As far as US shows go, we don’t have anything booked, but we’ve had interest from some promoters.  But I think that to come over to the US, there needs to be more than sort of one show.  We will come over and it will happen, but it just needs – if we come for a festival or something, it needs to time with doing a handful of other shows for it to be worthwhile.  It doesn’t help when you’ve got some difficult things like we have at the moment … With this uncertainty [over the pandemic] – it makes it difficult within Europe, let alone going across to the States.

 

Well, that’s great to hear that it’s in the works!  And your live band – that’ll be you and Chloë – and anyone else we might know?
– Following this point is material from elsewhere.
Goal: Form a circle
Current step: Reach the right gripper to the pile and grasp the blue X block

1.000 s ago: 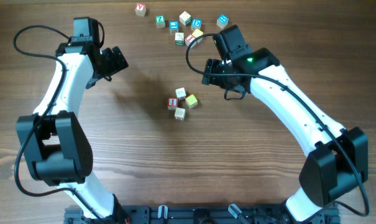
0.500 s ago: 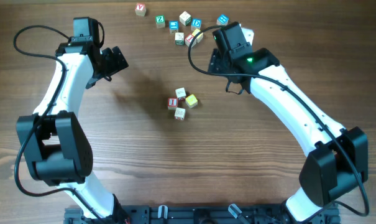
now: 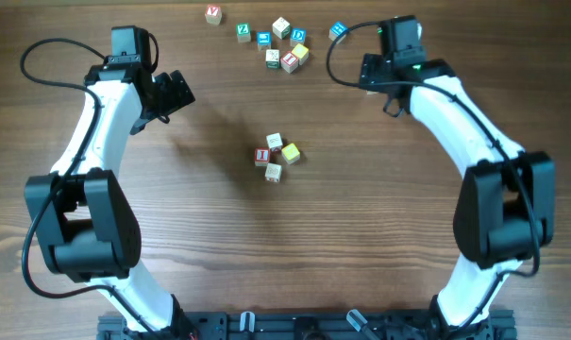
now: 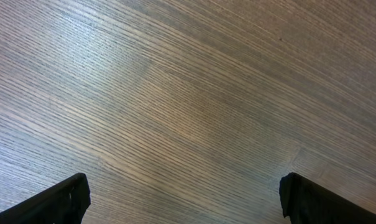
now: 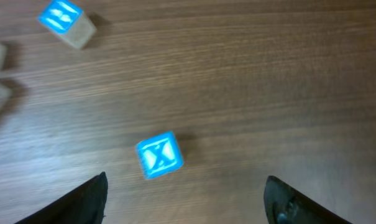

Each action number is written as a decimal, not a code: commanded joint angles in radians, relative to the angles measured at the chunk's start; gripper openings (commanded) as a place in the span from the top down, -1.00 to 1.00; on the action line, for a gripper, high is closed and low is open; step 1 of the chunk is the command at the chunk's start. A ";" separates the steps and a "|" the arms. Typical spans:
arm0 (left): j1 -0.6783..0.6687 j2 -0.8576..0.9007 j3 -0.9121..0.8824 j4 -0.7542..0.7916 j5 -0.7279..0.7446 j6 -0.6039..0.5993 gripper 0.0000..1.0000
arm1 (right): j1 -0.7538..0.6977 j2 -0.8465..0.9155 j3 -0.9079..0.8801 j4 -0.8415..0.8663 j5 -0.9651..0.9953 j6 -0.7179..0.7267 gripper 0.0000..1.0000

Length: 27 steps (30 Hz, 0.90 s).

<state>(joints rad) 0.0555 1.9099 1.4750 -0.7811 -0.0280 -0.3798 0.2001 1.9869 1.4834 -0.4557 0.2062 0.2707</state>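
Note:
The circle (image 3: 276, 156) is a tight cluster of small letter cubes at mid-table, with a red-lettered cube (image 3: 262, 157) on its left and a yellow one (image 3: 291, 152) on its right. Neither gripper touches it. My right gripper (image 3: 365, 66) is at the back right, open and empty. In its wrist view the right gripper (image 5: 186, 186) has a blue X cube (image 5: 160, 155) lying on the wood just ahead of its fingers. That blue cube (image 3: 338, 30) shows at the back. My left gripper (image 3: 176, 93) hovers at the left, and in its wrist view the left gripper (image 4: 184, 186) is wide open over bare wood.
Several loose letter cubes (image 3: 280, 42) lie scattered along the back edge, with one red-lettered cube (image 3: 213, 13) further left. A second blue cube (image 5: 63, 18) sits at the upper left of the right wrist view. Both arm bases stand at the front.
My right arm has swung from just right of the cluster up to the back right, beside the blue cube. The left arm and the cubes have not moved.

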 commanded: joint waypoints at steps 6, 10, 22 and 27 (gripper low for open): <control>0.003 -0.017 0.011 0.000 0.001 0.005 -1.00 | -0.027 0.121 -0.004 0.150 -0.170 -0.219 -0.38; 0.003 -0.017 0.011 0.000 0.001 0.005 -1.00 | -0.028 0.160 -0.004 0.170 -0.179 -0.224 -0.37; 0.003 -0.017 0.011 0.000 0.001 0.005 -1.00 | -0.029 0.189 -0.004 0.199 -0.179 -0.243 0.25; 0.003 -0.017 0.011 0.000 0.001 0.005 -1.00 | -0.029 0.189 -0.004 0.170 -0.179 -0.243 0.17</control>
<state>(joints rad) 0.0555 1.9099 1.4750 -0.7807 -0.0277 -0.3798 0.1703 2.1571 1.4815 -0.2687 0.0410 0.0315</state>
Last summer, for the sort of comeback show, we had Chloë and I plus we had Michael Lucas on drums and Paul Mullen on guitar.  So, we’re planning to use the same live band for the future.

 

PRR B&W 2Is there anything else you’d like to say to the readers of Progarchy?

Just, discover some new progressive rock and give Eupnea a spin!

 

Well, I’m looking forward to hearing Eupnea on CD when it’s released.  And I’m glad to hear that you and your family are doing well.  And I wish you all the best, and thanks so much for taking the time to talk to me.

A pleasure.  Thank you very much!

Eupnea is released on April 3; pre-order CDs or LPs now at Burning Shed.  Pure Reason Revolution’s European tour (co-headlining with Gazpacho) is scheduled for October 16-25.